▶ _WHAT THE EXERCISE ASKS_:
From the data below, copy exactly the lines that lie between the one holding "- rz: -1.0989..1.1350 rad" and the one holding "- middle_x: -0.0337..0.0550", including both, and nothing more.

▶ _EXERCISE INPUT_:
-*-

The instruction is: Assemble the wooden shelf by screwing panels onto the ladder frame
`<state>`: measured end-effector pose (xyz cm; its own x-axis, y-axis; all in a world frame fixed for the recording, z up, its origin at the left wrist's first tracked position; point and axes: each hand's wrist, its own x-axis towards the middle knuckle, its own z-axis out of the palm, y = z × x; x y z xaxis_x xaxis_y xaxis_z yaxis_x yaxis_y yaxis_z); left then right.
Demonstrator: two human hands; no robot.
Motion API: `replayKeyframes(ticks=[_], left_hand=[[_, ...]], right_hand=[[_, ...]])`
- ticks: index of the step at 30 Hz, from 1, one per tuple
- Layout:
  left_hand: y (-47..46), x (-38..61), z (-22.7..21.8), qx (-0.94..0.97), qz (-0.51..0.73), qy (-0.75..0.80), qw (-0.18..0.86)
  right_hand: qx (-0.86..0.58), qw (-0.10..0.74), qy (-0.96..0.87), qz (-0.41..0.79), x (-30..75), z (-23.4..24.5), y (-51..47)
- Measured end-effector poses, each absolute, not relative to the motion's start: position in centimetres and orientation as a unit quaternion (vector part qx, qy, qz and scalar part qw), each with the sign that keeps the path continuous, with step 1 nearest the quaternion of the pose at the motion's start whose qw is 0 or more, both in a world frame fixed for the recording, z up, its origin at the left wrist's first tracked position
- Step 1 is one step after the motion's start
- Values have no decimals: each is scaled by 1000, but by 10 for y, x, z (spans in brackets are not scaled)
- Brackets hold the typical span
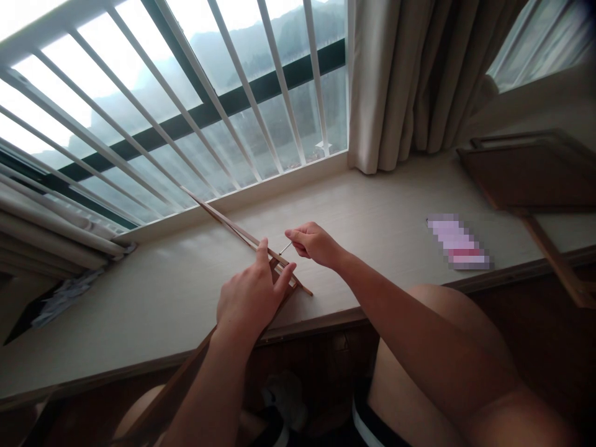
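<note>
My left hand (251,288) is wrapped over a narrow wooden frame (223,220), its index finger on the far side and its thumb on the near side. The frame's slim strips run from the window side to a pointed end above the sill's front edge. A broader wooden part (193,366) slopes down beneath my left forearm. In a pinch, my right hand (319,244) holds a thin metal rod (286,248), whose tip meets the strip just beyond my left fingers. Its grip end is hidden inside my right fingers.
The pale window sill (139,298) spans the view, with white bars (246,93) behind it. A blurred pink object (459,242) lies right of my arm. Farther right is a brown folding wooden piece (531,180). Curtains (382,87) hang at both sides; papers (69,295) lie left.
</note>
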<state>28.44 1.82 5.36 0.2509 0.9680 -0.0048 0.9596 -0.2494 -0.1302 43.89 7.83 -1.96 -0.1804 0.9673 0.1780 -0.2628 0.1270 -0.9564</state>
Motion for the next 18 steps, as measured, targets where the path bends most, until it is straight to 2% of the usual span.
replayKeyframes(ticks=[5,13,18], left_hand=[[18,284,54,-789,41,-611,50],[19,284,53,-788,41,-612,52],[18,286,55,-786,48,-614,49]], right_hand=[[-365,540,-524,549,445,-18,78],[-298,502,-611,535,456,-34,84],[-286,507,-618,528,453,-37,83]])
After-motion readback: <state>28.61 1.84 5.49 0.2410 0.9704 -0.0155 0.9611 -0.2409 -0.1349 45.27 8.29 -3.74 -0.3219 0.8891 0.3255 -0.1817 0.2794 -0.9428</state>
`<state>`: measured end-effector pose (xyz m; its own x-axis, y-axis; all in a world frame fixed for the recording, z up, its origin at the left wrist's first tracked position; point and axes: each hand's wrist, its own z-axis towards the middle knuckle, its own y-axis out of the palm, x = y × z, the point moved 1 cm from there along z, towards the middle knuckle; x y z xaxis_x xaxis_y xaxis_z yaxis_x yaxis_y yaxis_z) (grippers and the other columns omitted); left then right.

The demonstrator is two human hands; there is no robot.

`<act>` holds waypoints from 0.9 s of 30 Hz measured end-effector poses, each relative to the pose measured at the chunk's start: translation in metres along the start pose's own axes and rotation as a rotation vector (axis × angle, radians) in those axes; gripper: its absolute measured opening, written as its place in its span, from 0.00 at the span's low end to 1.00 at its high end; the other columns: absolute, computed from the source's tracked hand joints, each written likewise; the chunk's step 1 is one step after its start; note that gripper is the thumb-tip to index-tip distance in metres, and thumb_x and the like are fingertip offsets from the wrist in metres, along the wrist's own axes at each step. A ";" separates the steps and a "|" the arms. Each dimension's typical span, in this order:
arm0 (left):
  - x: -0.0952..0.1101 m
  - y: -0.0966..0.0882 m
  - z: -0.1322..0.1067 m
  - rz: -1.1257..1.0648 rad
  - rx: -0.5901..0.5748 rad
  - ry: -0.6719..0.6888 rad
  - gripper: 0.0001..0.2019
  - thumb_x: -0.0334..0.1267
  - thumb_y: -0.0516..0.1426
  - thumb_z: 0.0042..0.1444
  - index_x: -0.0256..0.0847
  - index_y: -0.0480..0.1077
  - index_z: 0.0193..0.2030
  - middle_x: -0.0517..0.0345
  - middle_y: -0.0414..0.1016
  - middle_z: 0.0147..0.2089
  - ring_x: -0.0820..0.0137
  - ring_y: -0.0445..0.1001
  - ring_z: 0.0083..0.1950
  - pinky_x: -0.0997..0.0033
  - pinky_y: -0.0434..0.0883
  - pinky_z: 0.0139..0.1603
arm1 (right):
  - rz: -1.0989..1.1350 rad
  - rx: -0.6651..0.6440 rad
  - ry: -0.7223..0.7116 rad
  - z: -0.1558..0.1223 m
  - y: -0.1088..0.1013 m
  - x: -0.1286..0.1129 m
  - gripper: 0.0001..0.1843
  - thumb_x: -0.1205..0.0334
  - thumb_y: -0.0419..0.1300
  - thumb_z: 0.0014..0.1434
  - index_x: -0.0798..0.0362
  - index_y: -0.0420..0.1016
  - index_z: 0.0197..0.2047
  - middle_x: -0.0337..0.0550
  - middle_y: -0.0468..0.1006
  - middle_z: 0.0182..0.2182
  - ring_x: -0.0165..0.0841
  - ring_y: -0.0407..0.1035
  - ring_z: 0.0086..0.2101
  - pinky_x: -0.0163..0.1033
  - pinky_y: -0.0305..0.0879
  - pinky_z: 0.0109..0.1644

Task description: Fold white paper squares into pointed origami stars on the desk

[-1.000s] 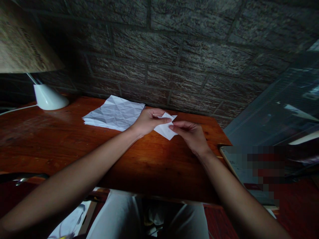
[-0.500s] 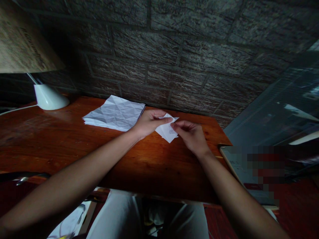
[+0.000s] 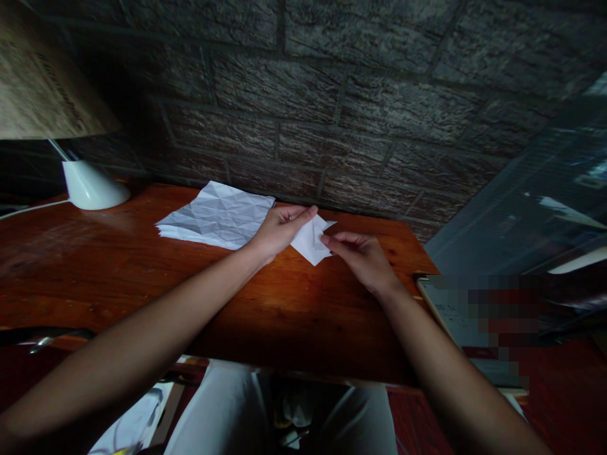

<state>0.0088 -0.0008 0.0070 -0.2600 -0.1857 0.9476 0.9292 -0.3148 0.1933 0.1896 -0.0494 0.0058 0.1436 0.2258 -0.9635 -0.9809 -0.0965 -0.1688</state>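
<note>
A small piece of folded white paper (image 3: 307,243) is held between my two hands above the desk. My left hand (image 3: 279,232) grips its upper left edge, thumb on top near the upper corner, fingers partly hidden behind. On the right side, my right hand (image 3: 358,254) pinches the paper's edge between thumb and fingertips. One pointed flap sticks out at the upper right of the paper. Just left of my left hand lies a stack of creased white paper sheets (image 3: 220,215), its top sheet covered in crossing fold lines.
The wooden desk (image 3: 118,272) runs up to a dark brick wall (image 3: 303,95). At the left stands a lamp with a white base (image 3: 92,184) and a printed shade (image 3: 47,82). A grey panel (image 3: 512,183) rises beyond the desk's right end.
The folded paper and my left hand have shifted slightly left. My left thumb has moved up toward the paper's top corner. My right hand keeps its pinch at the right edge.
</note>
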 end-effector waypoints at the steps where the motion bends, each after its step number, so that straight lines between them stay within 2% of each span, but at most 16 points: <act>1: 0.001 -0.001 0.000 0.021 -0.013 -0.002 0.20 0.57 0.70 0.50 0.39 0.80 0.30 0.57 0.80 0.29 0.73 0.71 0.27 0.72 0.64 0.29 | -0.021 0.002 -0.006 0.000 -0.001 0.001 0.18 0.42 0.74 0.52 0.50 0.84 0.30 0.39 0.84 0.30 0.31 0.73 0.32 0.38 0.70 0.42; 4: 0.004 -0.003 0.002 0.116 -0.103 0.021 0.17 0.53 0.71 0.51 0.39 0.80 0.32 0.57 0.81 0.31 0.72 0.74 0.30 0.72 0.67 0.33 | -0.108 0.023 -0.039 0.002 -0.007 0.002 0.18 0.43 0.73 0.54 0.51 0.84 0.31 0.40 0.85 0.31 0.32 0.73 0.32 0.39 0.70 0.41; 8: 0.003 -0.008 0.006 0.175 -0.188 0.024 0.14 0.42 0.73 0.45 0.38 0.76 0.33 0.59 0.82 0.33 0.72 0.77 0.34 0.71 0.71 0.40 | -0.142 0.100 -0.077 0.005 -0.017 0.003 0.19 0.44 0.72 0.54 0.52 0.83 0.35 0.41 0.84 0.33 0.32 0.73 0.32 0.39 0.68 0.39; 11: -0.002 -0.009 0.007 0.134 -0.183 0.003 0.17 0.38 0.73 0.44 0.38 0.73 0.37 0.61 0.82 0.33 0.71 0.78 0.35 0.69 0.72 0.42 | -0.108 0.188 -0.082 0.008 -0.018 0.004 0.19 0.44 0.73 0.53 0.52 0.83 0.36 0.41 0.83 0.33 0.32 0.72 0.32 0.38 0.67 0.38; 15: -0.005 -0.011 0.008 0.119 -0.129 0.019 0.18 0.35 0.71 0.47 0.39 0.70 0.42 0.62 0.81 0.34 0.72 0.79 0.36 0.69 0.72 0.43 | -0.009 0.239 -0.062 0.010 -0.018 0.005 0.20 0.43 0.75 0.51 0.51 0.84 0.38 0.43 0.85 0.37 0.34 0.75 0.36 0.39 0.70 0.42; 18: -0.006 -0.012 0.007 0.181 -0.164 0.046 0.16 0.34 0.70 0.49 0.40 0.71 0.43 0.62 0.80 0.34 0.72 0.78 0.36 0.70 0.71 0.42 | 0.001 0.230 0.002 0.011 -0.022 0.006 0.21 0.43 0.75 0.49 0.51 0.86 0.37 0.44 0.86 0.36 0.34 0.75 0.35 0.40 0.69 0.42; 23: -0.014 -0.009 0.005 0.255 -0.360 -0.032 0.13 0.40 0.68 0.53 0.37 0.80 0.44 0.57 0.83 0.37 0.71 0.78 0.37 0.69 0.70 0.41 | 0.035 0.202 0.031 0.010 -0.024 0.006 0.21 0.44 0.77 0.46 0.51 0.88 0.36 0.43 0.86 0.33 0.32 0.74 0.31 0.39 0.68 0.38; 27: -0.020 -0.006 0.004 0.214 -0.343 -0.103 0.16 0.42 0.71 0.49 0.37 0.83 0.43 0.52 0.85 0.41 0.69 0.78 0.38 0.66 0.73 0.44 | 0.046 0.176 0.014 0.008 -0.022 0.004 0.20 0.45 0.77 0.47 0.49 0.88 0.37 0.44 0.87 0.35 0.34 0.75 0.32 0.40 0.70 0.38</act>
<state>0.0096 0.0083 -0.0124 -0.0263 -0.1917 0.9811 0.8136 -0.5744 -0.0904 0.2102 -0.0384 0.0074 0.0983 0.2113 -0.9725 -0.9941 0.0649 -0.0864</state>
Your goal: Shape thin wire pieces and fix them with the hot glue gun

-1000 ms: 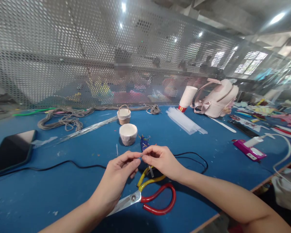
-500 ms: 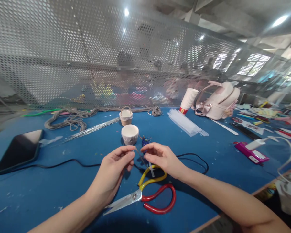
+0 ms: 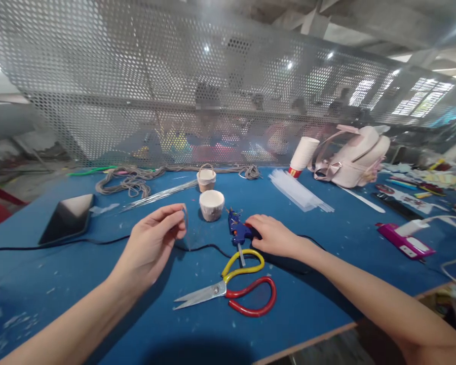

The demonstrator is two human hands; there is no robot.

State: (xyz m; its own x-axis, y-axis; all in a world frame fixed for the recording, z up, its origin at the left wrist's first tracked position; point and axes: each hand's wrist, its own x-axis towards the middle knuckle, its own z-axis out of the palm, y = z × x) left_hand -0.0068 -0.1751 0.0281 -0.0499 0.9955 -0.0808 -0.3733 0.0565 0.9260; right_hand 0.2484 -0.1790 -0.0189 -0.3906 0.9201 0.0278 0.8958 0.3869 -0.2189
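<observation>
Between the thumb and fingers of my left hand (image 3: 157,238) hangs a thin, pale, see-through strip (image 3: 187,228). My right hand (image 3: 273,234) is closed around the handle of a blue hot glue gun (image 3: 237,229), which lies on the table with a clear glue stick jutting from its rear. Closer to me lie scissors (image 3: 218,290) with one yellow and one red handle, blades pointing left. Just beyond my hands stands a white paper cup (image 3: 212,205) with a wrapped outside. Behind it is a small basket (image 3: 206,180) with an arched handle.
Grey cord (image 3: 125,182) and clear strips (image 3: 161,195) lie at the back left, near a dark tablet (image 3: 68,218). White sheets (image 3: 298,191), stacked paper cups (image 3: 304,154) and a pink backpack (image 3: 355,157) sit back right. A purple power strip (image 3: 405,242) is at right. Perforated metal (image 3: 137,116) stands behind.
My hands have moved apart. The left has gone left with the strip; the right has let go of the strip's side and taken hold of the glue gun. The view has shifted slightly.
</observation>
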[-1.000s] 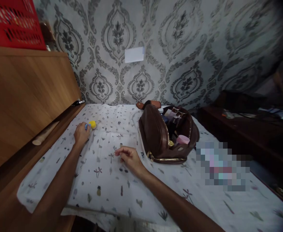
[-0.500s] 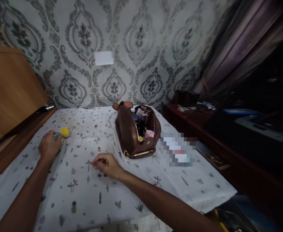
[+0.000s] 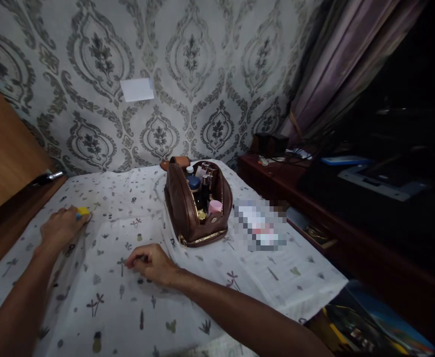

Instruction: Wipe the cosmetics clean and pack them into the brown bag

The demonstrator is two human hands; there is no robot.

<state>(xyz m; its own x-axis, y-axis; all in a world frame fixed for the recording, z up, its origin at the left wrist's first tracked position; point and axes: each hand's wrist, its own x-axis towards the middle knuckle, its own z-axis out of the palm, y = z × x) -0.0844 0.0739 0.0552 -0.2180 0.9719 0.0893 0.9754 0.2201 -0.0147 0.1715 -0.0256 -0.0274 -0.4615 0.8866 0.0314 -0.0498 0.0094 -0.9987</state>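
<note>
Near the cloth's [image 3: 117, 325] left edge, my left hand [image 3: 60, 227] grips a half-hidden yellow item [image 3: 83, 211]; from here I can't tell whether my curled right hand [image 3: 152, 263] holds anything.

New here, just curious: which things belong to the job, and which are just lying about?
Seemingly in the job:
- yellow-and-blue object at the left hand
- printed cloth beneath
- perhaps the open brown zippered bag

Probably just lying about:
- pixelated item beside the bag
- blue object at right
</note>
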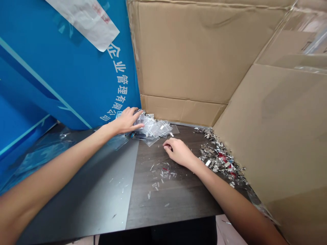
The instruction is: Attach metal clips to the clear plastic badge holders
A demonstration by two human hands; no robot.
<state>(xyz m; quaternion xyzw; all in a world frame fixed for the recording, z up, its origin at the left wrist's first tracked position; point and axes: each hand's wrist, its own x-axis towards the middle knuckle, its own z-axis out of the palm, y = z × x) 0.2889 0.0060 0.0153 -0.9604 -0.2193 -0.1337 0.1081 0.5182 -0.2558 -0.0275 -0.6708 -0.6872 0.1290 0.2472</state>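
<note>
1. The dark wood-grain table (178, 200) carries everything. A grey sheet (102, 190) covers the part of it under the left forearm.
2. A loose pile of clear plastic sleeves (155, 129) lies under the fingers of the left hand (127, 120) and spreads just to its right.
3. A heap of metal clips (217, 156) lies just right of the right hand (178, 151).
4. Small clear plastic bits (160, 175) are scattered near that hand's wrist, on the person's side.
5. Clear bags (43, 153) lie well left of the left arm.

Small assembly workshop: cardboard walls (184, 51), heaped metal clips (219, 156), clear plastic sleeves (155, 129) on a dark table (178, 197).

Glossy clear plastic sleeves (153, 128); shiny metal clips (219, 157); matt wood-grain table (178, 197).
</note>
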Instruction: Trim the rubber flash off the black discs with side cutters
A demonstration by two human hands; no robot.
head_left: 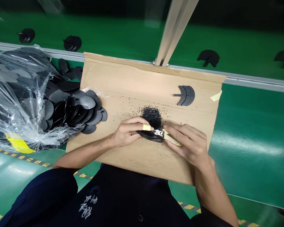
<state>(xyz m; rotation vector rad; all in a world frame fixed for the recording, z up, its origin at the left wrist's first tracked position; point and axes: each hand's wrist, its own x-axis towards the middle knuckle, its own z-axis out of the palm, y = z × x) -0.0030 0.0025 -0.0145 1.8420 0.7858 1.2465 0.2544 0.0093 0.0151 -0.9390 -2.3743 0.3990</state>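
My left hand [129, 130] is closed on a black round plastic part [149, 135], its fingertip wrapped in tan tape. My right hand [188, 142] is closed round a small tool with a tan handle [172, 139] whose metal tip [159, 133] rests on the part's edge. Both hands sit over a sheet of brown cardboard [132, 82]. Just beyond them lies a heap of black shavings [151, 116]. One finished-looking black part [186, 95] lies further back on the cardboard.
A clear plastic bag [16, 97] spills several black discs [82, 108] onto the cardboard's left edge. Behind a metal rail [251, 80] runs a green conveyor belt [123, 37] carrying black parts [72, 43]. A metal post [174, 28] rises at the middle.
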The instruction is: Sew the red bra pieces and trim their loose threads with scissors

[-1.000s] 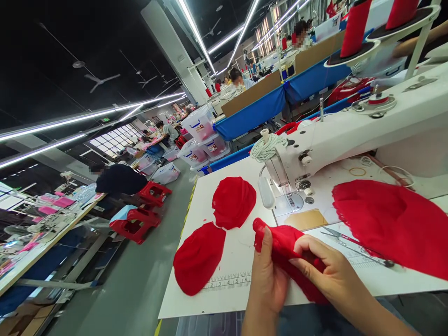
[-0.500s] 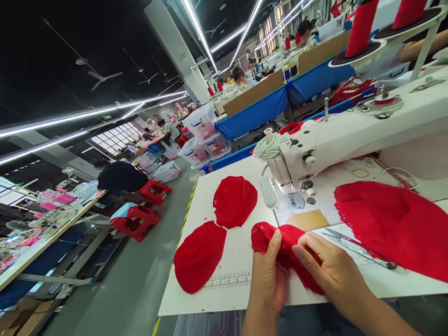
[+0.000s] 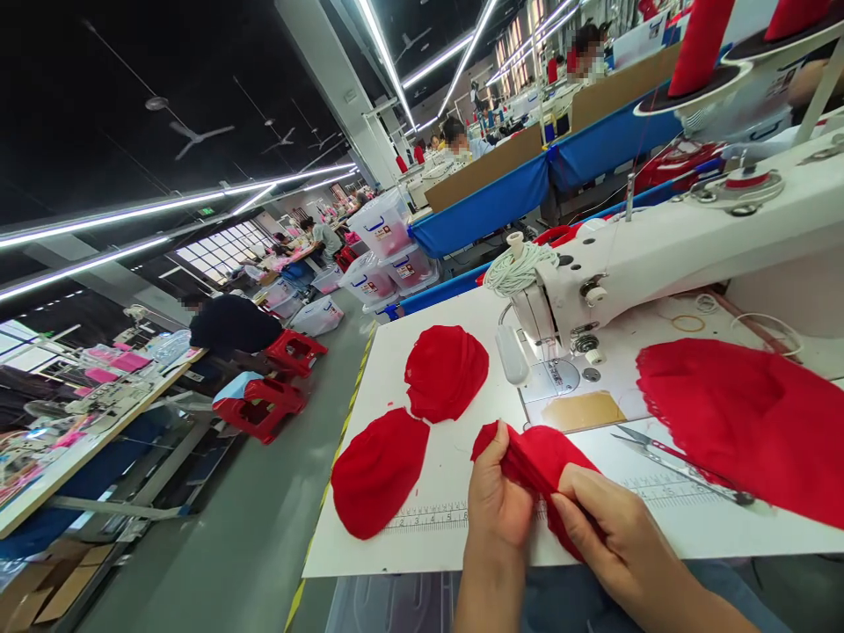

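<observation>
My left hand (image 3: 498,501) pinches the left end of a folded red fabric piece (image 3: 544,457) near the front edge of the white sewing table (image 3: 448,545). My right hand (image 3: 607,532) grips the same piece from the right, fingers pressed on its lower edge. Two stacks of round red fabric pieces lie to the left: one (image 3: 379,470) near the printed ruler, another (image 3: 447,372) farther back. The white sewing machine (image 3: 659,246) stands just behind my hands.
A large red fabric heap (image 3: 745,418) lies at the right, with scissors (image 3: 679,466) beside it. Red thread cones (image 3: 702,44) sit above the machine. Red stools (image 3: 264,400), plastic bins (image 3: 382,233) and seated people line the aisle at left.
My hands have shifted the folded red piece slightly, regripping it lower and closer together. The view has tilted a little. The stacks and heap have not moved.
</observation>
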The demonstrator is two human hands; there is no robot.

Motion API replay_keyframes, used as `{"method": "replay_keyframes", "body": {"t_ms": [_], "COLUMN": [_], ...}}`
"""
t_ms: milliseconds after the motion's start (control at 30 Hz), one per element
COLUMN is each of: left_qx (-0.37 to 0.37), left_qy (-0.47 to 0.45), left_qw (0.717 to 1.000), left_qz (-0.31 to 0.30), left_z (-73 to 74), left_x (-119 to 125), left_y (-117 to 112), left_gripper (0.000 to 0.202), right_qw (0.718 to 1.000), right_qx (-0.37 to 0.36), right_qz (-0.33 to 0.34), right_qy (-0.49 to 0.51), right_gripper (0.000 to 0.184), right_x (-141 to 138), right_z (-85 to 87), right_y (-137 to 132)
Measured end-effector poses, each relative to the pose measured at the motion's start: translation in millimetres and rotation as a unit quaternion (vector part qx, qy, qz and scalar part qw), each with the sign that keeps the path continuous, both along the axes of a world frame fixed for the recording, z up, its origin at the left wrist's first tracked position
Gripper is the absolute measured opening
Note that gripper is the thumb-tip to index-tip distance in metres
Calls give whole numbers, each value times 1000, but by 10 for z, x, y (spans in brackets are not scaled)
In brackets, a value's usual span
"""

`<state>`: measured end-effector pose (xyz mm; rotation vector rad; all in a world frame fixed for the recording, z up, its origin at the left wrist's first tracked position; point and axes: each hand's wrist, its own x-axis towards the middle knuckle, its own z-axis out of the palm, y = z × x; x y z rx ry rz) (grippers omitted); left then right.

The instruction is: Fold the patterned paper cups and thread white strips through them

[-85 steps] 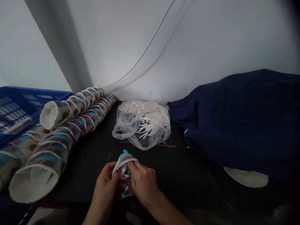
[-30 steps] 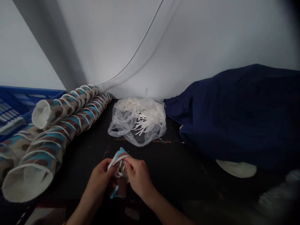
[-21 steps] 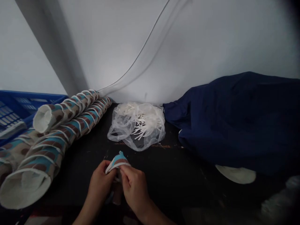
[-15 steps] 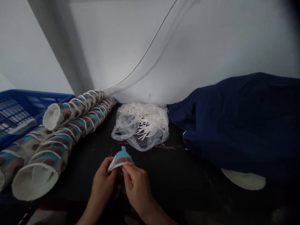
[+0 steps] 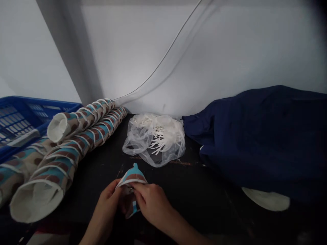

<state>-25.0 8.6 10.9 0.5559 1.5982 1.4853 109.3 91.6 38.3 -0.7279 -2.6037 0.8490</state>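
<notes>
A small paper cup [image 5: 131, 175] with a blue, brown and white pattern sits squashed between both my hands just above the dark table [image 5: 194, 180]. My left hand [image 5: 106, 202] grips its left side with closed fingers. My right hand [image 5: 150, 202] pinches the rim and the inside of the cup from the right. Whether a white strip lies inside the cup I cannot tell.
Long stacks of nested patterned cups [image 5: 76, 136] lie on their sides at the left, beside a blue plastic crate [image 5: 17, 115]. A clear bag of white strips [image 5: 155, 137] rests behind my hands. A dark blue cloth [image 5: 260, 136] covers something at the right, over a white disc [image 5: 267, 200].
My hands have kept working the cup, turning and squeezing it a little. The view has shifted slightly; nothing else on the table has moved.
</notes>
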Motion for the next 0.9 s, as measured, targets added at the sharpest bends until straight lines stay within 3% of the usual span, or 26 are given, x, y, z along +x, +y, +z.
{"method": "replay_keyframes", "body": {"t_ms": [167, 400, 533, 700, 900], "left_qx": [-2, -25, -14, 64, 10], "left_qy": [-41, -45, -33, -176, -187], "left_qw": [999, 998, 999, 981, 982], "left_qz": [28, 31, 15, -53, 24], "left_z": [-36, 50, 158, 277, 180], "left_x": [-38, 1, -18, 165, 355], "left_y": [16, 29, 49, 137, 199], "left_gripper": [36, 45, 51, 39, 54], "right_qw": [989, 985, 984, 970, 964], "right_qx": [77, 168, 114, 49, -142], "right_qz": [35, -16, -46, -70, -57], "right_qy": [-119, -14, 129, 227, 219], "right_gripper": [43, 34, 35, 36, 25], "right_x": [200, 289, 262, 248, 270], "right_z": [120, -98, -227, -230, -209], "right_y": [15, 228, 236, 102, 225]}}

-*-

▶ _RESULT OF THE EXERCISE_:
  - rz: -1.0989..1.1350 rad
  - rx: -0.6651..0.6440 rad
  - ry: -0.7223..0.7116 rad
  - z: -0.1558..0.1223 m
  - y: -0.1088..0.1013 m
  - x: -0.1286..0.1129 m
  - gripper: 0.0001..0.1843
  - thumb_x: -0.1205..0.0334
  - thumb_y: -0.0419..0.1300
  - thumb_z: 0.0014..0.1434
  - index_x: -0.0798..0.0362
  - index_y: -0.0420..0.1016
  - index_z: 0.0197..0.2047
  - middle_x: -0.0337..0.0550

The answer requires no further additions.